7. Proprietary Rights

  • Client. Except for the limited rights and licenses expressly granted hereunder, no other license is granted, no other use is permitted and Client (and its licensors) shall retain all rights, title and interests (including all intellectual property and proprietary rights) in and to the Client Data.

  • Rights to Client Data. Client hereby grants BoomPop a non-exclusive, royalty-free, worldwide, transferable (solely in connection with an assignment pursuant to Section 12.6), sublicensable right and license to access, copy, store, process and otherwise use (but not, for the avoidance of doubt, disclose or transfer to any third party) Client Data in connection with (a) developing, improving, extending and testing the Platform, Service, and other BoomPop products and services and (b) designing, developing and producing Analytics. Client agrees that BoomPop is free to use and disclose the Analytics and aggregate measures of Service or Platform usage and performance, and to reuse all general knowledge, experience, know-how, works and technologies (including ideas, concepts, processes and techniques) acquired during provision of the Service under this Agreement (including without limitation, that which it could have acquired performing the same or similar service for another customer).

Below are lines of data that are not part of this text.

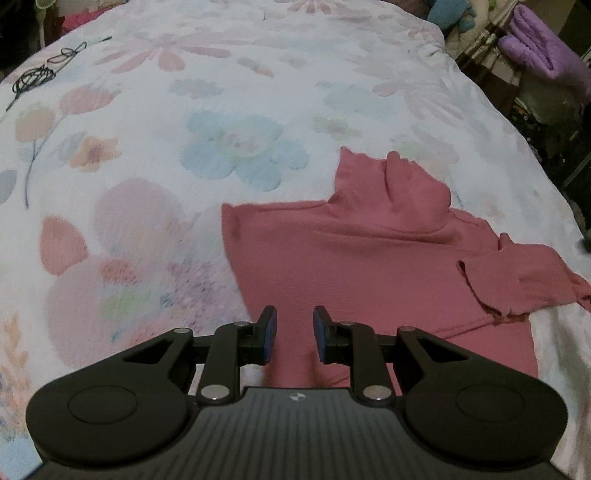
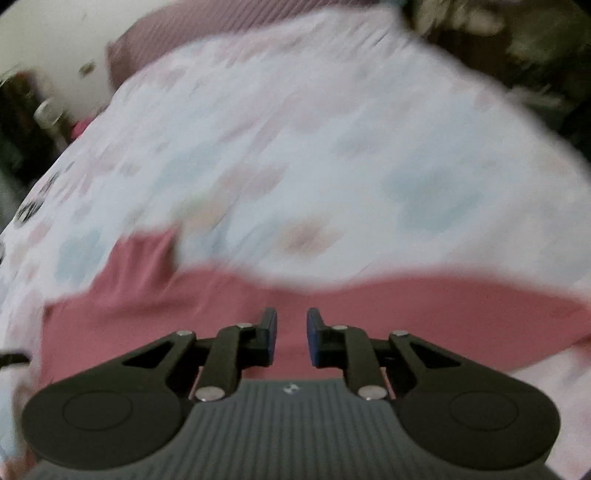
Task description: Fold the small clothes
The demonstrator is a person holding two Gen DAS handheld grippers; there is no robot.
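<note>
A small pink turtleneck top point(image 1: 369, 266) lies flat on a floral bedspread point(image 1: 184, 147), its collar pointing away and one short sleeve spread to the right. My left gripper point(image 1: 294, 334) is open and empty, hovering over the top's lower left part. In the blurred right wrist view the same pink top point(image 2: 406, 314) stretches across the frame. My right gripper point(image 2: 291, 334) is open and empty above it.
A coiled black cable point(image 1: 40, 74) lies on the bed at the far left. A purple blanket point(image 1: 543, 48) and clutter sit beyond the bed's right edge. A blue plush item point(image 1: 450, 14) is at the far end.
</note>
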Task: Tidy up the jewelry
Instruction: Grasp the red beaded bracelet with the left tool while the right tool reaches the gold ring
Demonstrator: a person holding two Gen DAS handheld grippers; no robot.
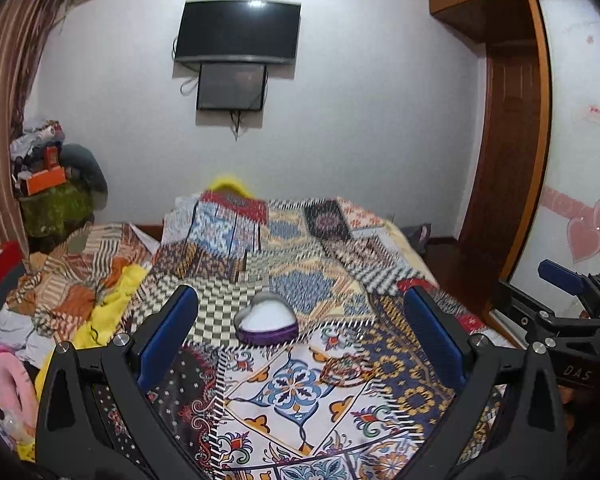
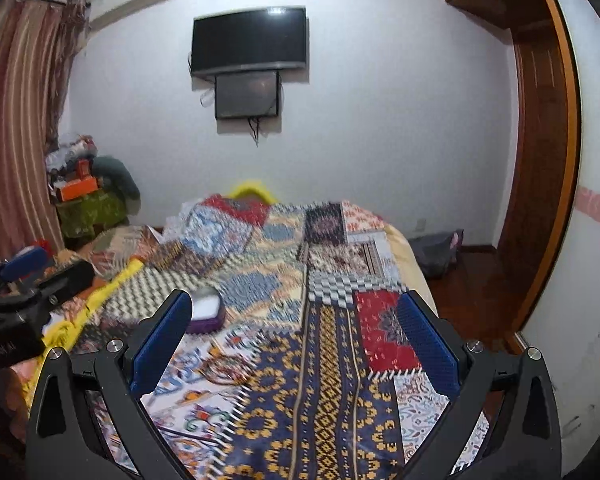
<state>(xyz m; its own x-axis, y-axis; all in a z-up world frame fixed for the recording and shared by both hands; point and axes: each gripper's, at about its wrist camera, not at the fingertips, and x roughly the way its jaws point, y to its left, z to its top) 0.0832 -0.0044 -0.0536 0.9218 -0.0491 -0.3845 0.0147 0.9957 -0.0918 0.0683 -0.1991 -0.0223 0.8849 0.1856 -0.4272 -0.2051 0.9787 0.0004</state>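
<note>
A single heart-shaped jewelry box (image 1: 266, 319) with a purple band around its base, a silvery rim and a white padded inside lay open on the bed's patchwork quilt (image 1: 300, 396), a flat cloth of many printed squares, checks and floral tiles. In the left wrist view the heart's notch faced away toward the far wall and its rounded bulk sat toward the camera, low and wider than tall; its point could not be made out. A tangle of thin bangles or chains (image 1: 342, 366) lay on the quilt just beside the box, nearer the camera, too blurred to count. The left gripper (image 1: 300, 320) hovered above the quilt with its two blue-padded fingers (image 1: 168, 328) spread wide apart, nothing between them, the box framed in the gap. The right gripper (image 2: 296, 320) was likewise spread wide and empty over the quilt, the box (image 2: 206, 310) beside its left finger in the right wrist view. Two dark flat screens hung on the white wall, a larger television (image 1: 238, 31) above a smaller one (image 1: 231, 86). A striped curtain (image 1: 8, 80) hung at left and a wooden wardrobe frame (image 1: 512, 120) stood at right.
</note>
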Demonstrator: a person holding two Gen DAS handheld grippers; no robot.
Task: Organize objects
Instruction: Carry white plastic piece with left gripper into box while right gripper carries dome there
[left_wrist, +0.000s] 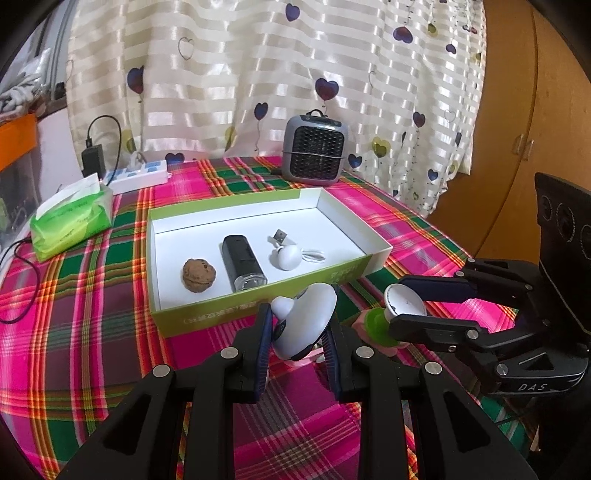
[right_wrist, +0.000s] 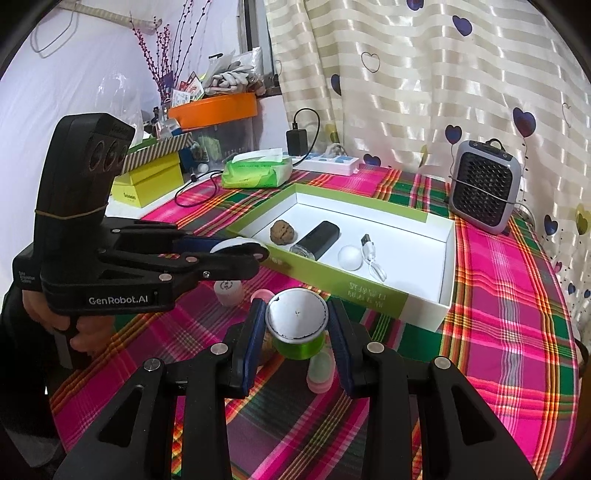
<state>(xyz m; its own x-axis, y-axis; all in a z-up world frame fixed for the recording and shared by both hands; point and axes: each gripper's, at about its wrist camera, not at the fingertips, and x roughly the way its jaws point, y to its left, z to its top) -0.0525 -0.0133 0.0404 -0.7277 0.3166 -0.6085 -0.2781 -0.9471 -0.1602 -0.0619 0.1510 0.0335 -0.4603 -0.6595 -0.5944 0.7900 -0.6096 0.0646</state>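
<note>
A shallow green box (left_wrist: 258, 306) with a white inside holds a walnut (left_wrist: 198, 275), a black device (left_wrist: 243, 267) and a white ball with a USB cable (left_wrist: 288, 254). My left gripper (left_wrist: 299, 325) is shut on a white rounded gadget (left_wrist: 306, 317), held just in front of the box. My right gripper (right_wrist: 297, 328) is shut on a spool of green thread (right_wrist: 297, 325) and shows at the right of the left wrist view (left_wrist: 410, 306). The box also shows in the right wrist view (right_wrist: 373, 295).
A plaid cloth (left_wrist: 92, 332) covers the table. A grey mini heater (left_wrist: 316, 149), a green tissue pack (left_wrist: 70, 218) and a power strip (left_wrist: 136, 177) stand behind the box. A small white bottle (right_wrist: 229, 291) and pink pieces (right_wrist: 319, 373) lie on the cloth under the grippers.
</note>
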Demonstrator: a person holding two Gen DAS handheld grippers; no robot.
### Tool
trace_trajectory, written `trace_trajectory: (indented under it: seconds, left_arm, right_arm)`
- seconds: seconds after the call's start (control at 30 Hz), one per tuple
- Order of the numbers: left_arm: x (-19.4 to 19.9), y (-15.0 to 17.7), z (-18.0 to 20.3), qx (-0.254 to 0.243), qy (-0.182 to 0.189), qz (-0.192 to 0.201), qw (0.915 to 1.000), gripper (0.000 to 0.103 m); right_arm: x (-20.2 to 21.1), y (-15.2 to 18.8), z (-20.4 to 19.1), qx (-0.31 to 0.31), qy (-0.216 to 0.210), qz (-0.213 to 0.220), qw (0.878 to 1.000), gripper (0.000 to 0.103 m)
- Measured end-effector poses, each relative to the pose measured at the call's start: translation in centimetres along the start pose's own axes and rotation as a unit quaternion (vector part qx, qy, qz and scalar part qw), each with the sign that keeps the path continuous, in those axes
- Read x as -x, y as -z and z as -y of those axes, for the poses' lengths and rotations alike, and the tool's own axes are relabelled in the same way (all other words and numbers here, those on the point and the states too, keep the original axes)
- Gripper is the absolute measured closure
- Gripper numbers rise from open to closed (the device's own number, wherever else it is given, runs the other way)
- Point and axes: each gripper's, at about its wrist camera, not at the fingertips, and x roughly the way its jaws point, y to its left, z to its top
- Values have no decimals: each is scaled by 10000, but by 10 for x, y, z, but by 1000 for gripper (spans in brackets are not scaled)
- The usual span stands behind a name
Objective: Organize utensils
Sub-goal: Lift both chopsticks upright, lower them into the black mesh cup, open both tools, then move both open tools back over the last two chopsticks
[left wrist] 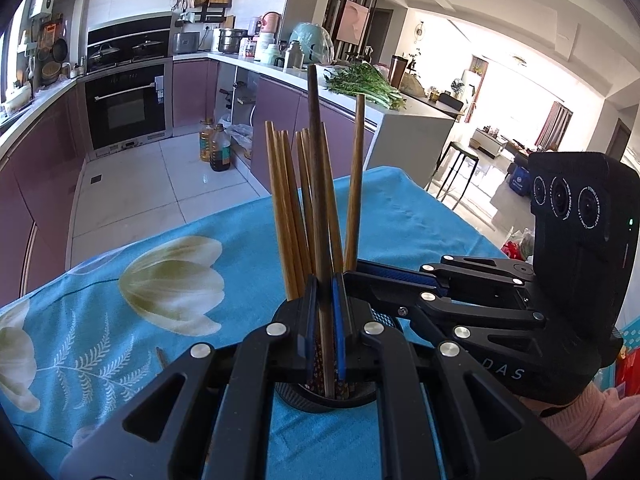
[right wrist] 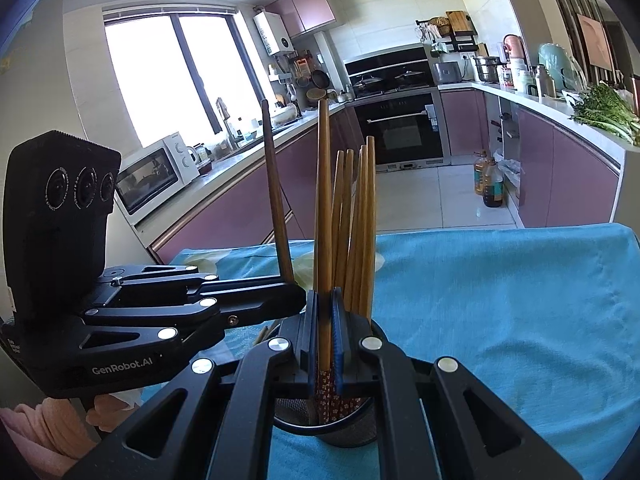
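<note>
A black mesh holder [left wrist: 320, 398] [right wrist: 344, 434] stands on the blue flowered tablecloth [left wrist: 400, 208] with several wooden chopsticks [left wrist: 288, 208] [right wrist: 356, 216] upright in it. My left gripper [left wrist: 324, 282] is shut on a dark brown chopstick [left wrist: 318, 160] whose patterned lower end reaches into the holder. My right gripper [right wrist: 325, 296] is shut on a lighter, taller chopstick [right wrist: 323, 200] that also dips into the holder. Each gripper shows in the other's view: the right gripper [left wrist: 352, 270] comes in from the right, the left gripper [right wrist: 298, 292] from the left with its dark chopstick [right wrist: 274, 192].
A loose chopstick [left wrist: 161, 356] [right wrist: 266, 332] lies on the cloth left of the holder. A person's pink sleeve [left wrist: 592, 420] is behind the right gripper. Beyond the table edge are the tiled floor, oil bottles [left wrist: 216, 148] and purple cabinets.
</note>
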Motion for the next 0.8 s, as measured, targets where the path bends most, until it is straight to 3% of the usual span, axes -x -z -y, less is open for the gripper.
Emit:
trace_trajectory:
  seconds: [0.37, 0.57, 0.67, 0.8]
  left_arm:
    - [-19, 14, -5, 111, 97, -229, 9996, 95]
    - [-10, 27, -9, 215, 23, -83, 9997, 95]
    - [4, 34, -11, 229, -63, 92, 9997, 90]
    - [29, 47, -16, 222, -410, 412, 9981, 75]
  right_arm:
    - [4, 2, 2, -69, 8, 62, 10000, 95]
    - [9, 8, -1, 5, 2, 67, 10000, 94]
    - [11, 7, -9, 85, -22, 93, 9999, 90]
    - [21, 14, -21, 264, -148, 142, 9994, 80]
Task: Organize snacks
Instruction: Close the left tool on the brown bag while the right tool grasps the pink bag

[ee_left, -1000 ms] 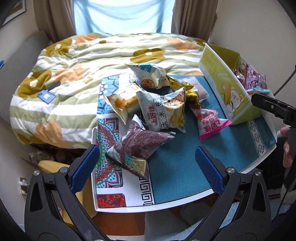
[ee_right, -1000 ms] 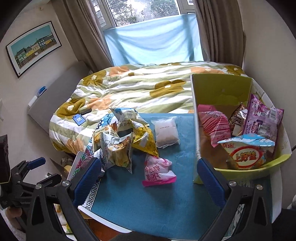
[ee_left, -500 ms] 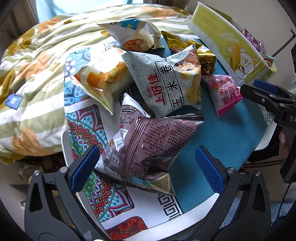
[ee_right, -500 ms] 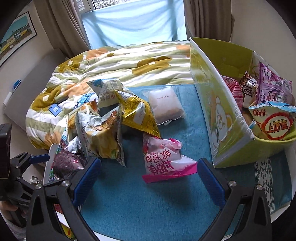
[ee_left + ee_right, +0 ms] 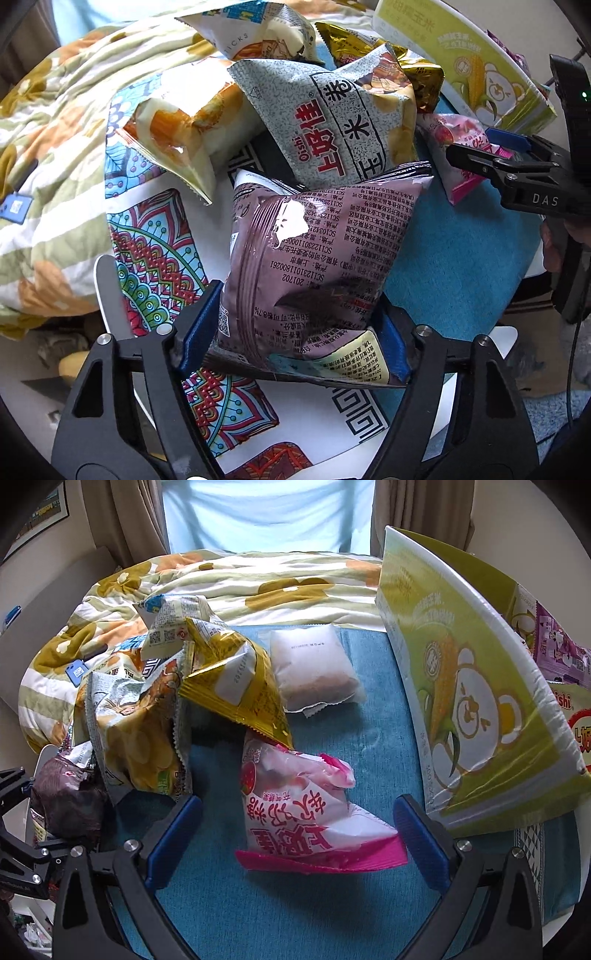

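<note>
A purple-brown snack bag [image 5: 317, 251] lies at the near edge of the snack pile. My left gripper [image 5: 295, 325] is closing on it, and both blue pads press its lower sides. In the right wrist view a pink snack bag [image 5: 295, 801] lies on the teal cloth, between the wide-apart fingers of my right gripper [image 5: 297, 823]; the pads do not touch it. A green corn-bear box [image 5: 461, 686] stands at the right with several snack bags inside.
A grey Oishi bag [image 5: 343, 122], an orange-and-white bag [image 5: 184, 122], a gold bag [image 5: 236, 679] and a clear white pack [image 5: 314, 668] lie behind. The table's patterned mat [image 5: 147, 258] ends near the left gripper. A flowered quilt [image 5: 258, 579] covers the bed beyond.
Both grippers came down toward the table. The left jaws went from wide apart to pressing the purple-brown bag. The right gripper now straddles the pink bag, still open.
</note>
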A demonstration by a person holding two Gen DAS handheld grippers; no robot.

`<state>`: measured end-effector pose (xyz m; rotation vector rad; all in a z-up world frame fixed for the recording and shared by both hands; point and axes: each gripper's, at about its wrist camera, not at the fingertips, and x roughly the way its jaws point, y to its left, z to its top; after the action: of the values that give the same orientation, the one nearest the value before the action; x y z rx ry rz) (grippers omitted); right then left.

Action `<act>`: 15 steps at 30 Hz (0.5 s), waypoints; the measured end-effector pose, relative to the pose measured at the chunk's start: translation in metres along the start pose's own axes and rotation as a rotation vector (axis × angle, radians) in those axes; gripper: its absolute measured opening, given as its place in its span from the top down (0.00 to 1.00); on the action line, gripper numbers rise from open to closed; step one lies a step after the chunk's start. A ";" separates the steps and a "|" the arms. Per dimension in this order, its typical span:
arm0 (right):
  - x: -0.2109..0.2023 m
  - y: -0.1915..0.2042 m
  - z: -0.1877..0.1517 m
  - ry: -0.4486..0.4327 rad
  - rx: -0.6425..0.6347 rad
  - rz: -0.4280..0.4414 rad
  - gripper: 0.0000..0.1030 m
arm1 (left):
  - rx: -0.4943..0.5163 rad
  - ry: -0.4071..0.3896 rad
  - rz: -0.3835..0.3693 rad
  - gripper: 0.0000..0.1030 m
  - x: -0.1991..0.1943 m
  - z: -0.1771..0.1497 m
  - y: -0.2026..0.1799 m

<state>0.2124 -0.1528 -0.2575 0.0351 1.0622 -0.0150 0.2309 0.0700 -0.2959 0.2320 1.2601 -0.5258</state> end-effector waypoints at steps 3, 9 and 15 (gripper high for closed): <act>0.007 0.000 0.001 0.007 -0.012 0.001 0.00 | -0.002 -0.005 0.020 0.34 -0.001 -0.003 -0.002; 0.016 -0.001 0.002 0.018 -0.029 0.011 0.05 | -0.035 -0.019 0.029 0.40 -0.007 -0.012 -0.008; 0.024 -0.005 0.001 0.044 -0.031 0.024 0.14 | -0.082 -0.024 0.028 0.41 -0.016 -0.022 -0.007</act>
<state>0.2245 -0.1576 -0.2781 0.0197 1.1054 0.0238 0.2057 0.0775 -0.2865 0.1736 1.2501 -0.4512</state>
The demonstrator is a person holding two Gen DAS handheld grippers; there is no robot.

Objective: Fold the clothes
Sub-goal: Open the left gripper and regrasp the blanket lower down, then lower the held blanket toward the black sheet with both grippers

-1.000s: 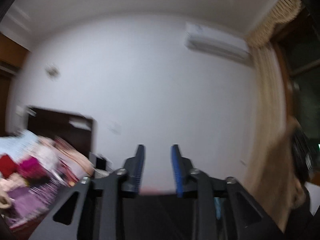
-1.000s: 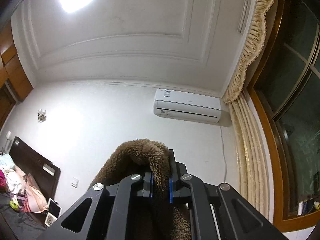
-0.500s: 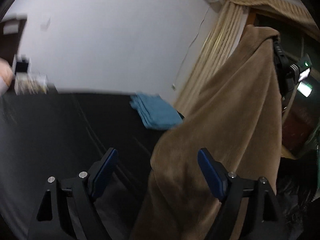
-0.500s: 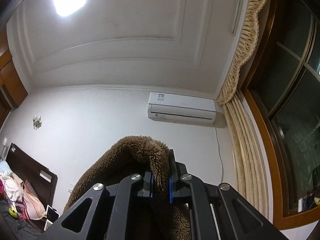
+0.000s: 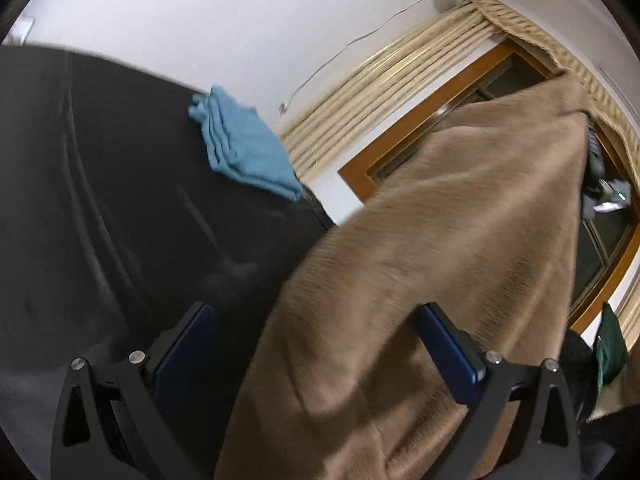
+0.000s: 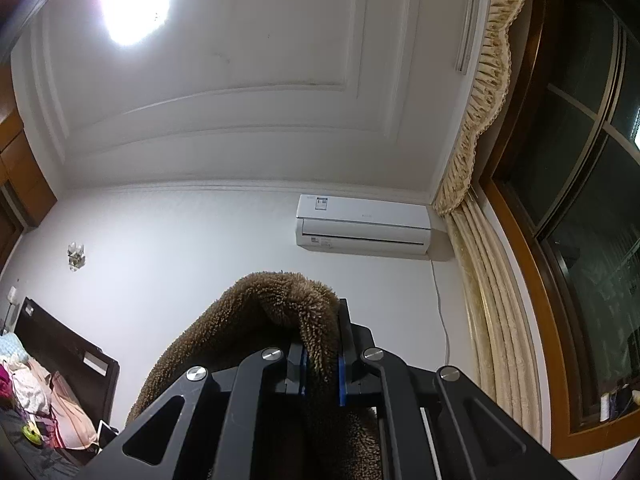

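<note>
White walls, panelled ceiling, one air conditioner point(image 6: 362, 224), cream pleated curtains point(image 6: 496, 320). One dark bed sheet point(image 5: 100, 200) carries one folded blue cloth point(image 5: 244, 148), a flat layered stack. One brown fleece garment point(image 5: 440, 240), plush pile, hangs with its long axis sloping from upper right down to the lower centre. Right gripper point(image 6: 320, 372) fingers clamped on its top edge. Left gripper point(image 5: 316, 352) fingers opening, wide apart, the garment's lower part between them, not pressed.
</note>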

  • BoomPop. Except for the limited rights and licenses to access and use the Platform and Services expressly granted hereunder, no other license is granted, no other use is permitted and BoomPop (and its licensors) shall retain all rights, title and interests (including all intellectual property and proprietary rights) in and to the Platform, Services and Analytics.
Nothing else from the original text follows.